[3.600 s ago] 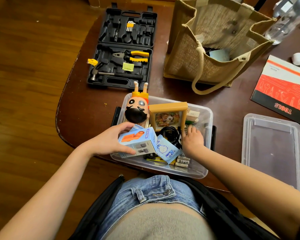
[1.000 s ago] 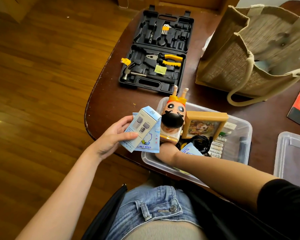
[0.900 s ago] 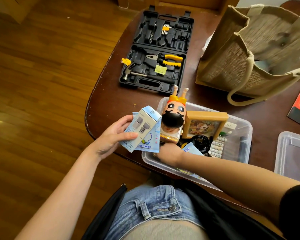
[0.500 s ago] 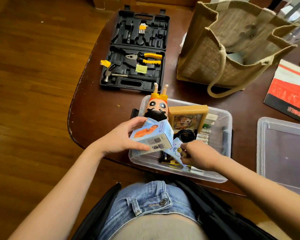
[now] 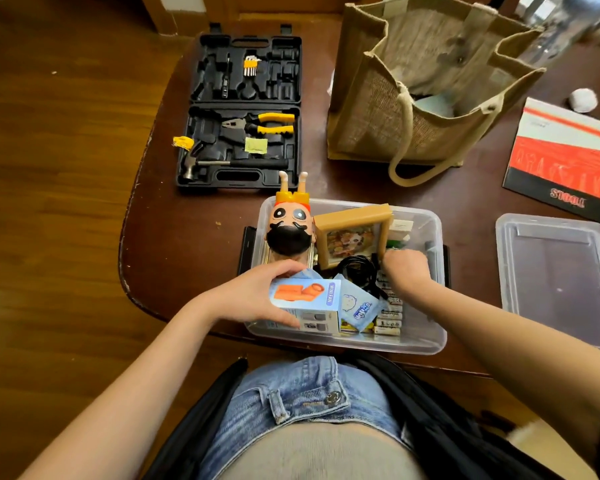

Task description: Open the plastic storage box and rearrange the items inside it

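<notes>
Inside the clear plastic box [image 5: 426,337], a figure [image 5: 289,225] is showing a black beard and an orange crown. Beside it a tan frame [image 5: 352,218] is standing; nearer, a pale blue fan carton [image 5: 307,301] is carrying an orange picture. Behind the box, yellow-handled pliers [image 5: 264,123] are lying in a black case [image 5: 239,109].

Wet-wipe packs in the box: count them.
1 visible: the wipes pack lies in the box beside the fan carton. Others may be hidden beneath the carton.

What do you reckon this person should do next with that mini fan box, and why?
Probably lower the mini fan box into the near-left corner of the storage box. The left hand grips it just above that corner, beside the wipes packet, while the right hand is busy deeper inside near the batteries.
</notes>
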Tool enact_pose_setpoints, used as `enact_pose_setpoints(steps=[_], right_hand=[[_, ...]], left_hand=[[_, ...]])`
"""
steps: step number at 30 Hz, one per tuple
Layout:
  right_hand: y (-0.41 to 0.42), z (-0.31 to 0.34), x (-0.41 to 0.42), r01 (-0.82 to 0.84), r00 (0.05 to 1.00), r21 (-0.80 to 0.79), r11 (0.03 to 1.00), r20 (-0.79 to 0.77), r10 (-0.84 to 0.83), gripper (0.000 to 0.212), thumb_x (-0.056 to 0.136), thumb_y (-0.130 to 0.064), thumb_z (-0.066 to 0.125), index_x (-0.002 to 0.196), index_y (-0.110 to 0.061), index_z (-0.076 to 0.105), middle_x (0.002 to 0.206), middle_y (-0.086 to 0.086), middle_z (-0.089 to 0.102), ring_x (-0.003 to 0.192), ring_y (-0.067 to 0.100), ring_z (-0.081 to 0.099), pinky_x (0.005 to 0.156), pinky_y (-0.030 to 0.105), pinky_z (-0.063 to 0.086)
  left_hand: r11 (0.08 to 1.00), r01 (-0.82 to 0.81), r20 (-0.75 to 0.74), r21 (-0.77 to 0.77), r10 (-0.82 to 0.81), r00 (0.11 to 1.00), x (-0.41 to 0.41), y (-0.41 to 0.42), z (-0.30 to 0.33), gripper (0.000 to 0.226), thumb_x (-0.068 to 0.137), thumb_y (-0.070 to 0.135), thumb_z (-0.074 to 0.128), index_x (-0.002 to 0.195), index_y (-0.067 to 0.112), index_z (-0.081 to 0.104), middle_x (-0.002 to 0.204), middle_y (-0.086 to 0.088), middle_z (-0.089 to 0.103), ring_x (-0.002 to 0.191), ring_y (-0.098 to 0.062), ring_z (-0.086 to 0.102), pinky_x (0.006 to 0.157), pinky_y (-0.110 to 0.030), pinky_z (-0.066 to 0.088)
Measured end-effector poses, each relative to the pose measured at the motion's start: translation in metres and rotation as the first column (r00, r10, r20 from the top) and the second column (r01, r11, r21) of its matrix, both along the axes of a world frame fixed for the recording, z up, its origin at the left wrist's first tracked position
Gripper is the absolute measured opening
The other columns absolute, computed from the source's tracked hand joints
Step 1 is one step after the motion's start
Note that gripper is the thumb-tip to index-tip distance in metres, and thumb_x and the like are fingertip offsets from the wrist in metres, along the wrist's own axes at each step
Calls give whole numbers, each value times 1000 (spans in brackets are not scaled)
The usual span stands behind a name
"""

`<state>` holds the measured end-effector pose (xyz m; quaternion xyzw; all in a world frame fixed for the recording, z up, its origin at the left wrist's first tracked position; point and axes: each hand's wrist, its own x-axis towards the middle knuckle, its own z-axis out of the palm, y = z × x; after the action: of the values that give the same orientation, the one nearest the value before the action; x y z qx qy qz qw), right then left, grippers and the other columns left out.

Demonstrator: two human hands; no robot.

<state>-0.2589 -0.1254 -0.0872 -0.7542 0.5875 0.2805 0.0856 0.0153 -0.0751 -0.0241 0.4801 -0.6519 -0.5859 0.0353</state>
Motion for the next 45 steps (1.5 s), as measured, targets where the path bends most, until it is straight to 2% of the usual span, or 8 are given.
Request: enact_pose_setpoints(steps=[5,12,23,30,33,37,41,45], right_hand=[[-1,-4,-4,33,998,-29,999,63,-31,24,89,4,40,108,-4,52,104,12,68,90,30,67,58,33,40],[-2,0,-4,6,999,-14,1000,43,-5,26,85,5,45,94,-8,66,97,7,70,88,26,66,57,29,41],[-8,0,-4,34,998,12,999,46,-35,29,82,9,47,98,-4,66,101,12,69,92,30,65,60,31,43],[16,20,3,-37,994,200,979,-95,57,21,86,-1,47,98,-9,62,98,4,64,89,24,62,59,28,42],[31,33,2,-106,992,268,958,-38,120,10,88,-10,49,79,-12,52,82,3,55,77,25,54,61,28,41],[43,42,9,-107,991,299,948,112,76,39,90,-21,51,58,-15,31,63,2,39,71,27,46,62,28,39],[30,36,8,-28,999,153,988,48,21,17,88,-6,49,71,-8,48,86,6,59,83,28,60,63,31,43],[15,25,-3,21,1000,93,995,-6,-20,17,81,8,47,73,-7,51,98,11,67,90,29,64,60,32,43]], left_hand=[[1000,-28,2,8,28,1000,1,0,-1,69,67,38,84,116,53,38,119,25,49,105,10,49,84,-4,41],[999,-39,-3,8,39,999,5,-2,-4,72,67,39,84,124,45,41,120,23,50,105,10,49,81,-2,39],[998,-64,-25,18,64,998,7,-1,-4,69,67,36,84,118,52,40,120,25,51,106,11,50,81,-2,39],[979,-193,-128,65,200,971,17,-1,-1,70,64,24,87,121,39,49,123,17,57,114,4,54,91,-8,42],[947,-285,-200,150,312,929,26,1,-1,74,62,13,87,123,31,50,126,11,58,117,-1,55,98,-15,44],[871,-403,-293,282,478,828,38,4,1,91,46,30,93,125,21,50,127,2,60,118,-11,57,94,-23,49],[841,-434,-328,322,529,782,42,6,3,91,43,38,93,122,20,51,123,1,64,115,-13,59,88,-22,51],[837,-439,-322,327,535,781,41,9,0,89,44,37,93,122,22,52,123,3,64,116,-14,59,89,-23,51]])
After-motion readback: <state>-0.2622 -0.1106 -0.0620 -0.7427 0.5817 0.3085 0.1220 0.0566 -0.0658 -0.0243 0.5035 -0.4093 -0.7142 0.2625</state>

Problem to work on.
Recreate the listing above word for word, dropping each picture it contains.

Your solution.
[3.600 s ago] 
[1.000 s ago] 
[0.900 s ago] 
[0.500 s ago] 
[now] 

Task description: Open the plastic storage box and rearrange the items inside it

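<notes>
Inside the clear plastic box [image 5: 426,337], a figure [image 5: 289,225] is showing a black beard and an orange crown. Beside it a tan frame [image 5: 352,218] is standing; nearer, a pale blue fan carton [image 5: 307,301] is carrying an orange picture. Behind the box, yellow-handled pliers [image 5: 264,123] are lying in a black case [image 5: 239,109].

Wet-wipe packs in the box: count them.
1 visible: the wipes pack lies in the box beside the fan carton. Others may be hidden beneath the carton.

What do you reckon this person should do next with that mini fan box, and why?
Probably lower the mini fan box into the near-left corner of the storage box. The left hand grips it just above that corner, beside the wipes packet, while the right hand is busy deeper inside near the batteries.
</notes>
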Tool enact_pose_setpoints, used as `enact_pose_setpoints(steps=[_], right_hand=[[_, ...]], left_hand=[[_, ...]])`
"""
steps: step number at 30 Hz, one per tuple
Layout:
  right_hand: y (-0.41 to 0.42), z (-0.31 to 0.34), x (-0.41 to 0.42), r01 (-0.82 to 0.84), r00 (0.05 to 1.00), r21 (-0.80 to 0.79), r11 (0.03 to 1.00), r20 (-0.79 to 0.77), r10 (-0.84 to 0.83), gripper (0.000 to 0.212), thumb_x (-0.056 to 0.136), thumb_y (-0.130 to 0.064), thumb_z (-0.066 to 0.125), index_x (-0.002 to 0.196), index_y (-0.110 to 0.061), index_z (-0.076 to 0.105), middle_x (0.002 to 0.206), middle_y (-0.086 to 0.086), middle_z (-0.089 to 0.102), ring_x (-0.003 to 0.192), ring_y (-0.067 to 0.100), ring_z (-0.081 to 0.099), pinky_x (0.005 to 0.156), pinky_y (-0.030 to 0.105), pinky_z (-0.063 to 0.086)
  left_hand: r11 (0.08 to 1.00), r01 (-0.82 to 0.81), r20 (-0.75 to 0.74), r21 (-0.77 to 0.77), r10 (-0.82 to 0.81), r00 (0.11 to 1.00), x (-0.41 to 0.41), y (-0.41 to 0.42), z (-0.30 to 0.33), gripper (0.000 to 0.226), thumb_x (-0.068 to 0.137), thumb_y (-0.070 to 0.135), thumb_z (-0.074 to 0.128), index_x (-0.002 to 0.195), index_y (-0.067 to 0.112), index_z (-0.081 to 0.104), middle_x (-0.002 to 0.204), middle_y (-0.086 to 0.088), middle_z (-0.089 to 0.103), ring_x (-0.002 to 0.191), ring_y (-0.098 to 0.062), ring_z (-0.086 to 0.102), pinky_x (0.006 to 0.157), pinky_y (-0.110 to 0.030), pinky_z (-0.066 to 0.088)
Measured end-effector poses, each relative to the pose measured at the motion's start: translation in metres and rotation as the first column (r00, r10, r20 from the top) and the second column (r01, r11, r21) of its matrix, both along the axes of a world frame fixed for the recording, z up, its origin at the left wrist's first tracked position
Gripper is the absolute measured opening
The other columns absolute, computed from the source's tracked hand joints
Step 1 is one step after the motion's start
Note that gripper is the thumb-tip to index-tip distance in metres, and thumb_x and the like are fingertip offsets from the wrist in metres, along the wrist's own axes at each step
Calls give whole numbers, each value times 1000 (spans in brackets are not scaled)
The usual span stands behind a name
"""

`<state>` holds the measured end-effector pose (xyz m; quaternion xyzw; all in a world frame fixed for the recording, z up, its origin at the left wrist's first tracked position; point and axes: each hand's wrist, its own x-axis towards the middle knuckle, its own z-axis out of the palm, y = z × x; after the action: of the values that give the same orientation, the one nearest the value before the action; x y z qx qy qz qw), right then left, grippers and the other columns left out.

Demonstrator: two human hands; no robot.

<state>-0.2589 -0.1254 -0.0872 -0.7542 0.5875 0.2805 0.0856 0.0153 -0.0751 -0.0241 0.4801 -0.6519 -0.5859 0.0353</state>
Motion for the next 45 steps (1.5 s), as measured, targets where the path bends most, until it is straight to 2% of the usual span, or 8 are given.
Request: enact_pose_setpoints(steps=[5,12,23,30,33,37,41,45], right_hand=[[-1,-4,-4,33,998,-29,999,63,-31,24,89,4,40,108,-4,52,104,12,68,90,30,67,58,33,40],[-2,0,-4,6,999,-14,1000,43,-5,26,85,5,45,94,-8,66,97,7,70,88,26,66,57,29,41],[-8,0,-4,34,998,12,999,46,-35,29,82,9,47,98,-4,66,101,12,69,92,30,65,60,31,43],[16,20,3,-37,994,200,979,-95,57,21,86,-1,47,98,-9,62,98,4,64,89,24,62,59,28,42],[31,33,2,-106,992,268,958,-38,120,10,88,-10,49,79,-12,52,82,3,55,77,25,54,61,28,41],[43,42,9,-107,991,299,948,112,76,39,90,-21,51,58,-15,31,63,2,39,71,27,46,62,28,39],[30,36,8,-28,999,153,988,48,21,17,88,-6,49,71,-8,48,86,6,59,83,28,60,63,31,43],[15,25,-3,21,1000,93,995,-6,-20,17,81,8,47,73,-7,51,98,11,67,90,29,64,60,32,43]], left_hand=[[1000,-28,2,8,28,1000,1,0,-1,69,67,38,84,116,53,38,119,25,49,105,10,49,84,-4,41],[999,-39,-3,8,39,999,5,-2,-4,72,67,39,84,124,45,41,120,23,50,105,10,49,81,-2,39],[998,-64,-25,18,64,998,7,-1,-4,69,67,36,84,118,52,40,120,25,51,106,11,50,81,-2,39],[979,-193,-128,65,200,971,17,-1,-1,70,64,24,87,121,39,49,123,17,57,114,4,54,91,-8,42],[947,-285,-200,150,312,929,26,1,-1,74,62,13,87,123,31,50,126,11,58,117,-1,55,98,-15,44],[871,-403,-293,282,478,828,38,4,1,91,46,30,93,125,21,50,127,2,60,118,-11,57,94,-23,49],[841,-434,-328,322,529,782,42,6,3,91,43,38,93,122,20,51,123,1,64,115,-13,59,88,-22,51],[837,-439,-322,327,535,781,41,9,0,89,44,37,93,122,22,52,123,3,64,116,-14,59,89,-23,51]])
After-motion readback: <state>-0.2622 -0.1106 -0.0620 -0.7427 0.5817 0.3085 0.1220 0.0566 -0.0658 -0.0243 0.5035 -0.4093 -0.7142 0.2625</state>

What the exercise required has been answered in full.